La marquise de La Ferté-Imbault aurait pu n'être que la fille de la célèbre
salonnière «Madame Geoffrin». Mais une opposition violente et irréductible
de caractères allait en décider autrement. Mariée à un grand nom
de l'ancienne noblesse, Mademoiselle Geoffrin va saisir l'occasion d'affirmer
sa différence face à l'envahissante figure maternelle. Son mariage
lui ouvre les portes de la Cour. Veuve à vingt-deux ans, elle entreprend
d'y rétablir le lustre de sa belle-famille. Elle conquiert l'entourage du
Dauphin et de son clan dévot, où elle fait la rencontre de Madame de
Marsan, gouvernante des Enfants de France. Mais la Cour est aussi un terrain
de manoeuvre pour la défense de ses intérêts matériels, en l'occurrence
le privilège industriel de la Manufacture des glaces, pièce maîtresse
d'une prospère fortune familiale.

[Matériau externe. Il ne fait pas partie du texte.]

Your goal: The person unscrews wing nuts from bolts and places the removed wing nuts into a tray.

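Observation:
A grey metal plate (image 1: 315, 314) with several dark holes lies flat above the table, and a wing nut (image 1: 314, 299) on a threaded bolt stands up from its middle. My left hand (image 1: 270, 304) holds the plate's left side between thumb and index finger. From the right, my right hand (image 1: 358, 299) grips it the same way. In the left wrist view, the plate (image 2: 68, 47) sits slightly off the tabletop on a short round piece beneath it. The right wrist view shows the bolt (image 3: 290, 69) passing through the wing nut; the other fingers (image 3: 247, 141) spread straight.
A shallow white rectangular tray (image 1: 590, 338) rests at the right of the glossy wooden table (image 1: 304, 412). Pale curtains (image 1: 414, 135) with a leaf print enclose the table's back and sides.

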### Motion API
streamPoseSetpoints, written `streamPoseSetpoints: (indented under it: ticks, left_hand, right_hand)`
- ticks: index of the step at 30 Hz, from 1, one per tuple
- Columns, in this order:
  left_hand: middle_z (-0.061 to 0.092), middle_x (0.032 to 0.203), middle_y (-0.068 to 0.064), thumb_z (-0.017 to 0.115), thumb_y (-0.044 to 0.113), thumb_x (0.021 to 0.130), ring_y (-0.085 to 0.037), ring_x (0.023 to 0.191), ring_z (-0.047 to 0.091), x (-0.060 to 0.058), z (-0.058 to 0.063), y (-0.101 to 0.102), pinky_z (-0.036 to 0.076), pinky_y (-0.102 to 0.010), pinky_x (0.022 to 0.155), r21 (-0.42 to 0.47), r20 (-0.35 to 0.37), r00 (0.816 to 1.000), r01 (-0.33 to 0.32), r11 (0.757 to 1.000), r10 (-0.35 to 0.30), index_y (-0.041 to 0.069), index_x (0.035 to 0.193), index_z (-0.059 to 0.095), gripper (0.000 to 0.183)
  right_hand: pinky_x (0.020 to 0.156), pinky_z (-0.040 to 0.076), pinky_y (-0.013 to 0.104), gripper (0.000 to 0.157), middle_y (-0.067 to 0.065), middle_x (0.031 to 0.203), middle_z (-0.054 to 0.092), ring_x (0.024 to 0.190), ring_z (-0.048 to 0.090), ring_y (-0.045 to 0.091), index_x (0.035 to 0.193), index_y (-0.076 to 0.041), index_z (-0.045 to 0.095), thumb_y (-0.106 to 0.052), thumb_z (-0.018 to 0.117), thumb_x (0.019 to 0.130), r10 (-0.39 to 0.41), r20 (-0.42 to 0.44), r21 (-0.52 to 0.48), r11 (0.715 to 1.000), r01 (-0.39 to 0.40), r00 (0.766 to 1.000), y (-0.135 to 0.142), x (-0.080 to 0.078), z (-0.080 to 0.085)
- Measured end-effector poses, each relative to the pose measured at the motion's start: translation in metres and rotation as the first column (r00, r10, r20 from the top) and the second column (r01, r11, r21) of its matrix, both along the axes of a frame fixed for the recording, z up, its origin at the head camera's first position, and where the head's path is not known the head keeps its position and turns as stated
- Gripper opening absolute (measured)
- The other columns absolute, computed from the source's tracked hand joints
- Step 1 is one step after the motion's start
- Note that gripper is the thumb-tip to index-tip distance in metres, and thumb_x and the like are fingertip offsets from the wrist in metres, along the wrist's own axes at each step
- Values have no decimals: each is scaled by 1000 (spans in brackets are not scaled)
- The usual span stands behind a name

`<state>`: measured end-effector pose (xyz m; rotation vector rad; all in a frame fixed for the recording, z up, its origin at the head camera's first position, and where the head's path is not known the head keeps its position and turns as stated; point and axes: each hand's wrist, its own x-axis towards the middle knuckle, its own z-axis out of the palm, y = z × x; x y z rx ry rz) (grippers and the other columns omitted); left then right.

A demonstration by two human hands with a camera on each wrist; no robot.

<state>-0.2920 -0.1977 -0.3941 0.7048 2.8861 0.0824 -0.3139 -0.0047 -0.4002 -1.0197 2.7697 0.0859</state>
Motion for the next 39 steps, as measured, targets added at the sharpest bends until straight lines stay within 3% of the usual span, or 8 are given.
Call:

La marquise s'engage enfin dans
le combat politique, en épousant la cause parlementaire et en soutenant
le retour de Maurepas au pouvoir.
Pourtant sa plus grande fierté sera d'être appelée à dispenser des
cours de «saine philosophie» aux jeunes princesses Clotilde et
Elisabeth. Tel est ce parcours peu banal, où l'on côtoie Madame de
Pompadour - a qui elle refusera pourtant l'accès prestigieux aux «petits
cabinets» -, le cardinal de Bernis, Louis XV, les ministres, le jeune
Louis XVI et Marie-Antoinette, avant que la disgrâce de la vieille Cour ne
l'éloigne des allées et des intrigues de Versailles.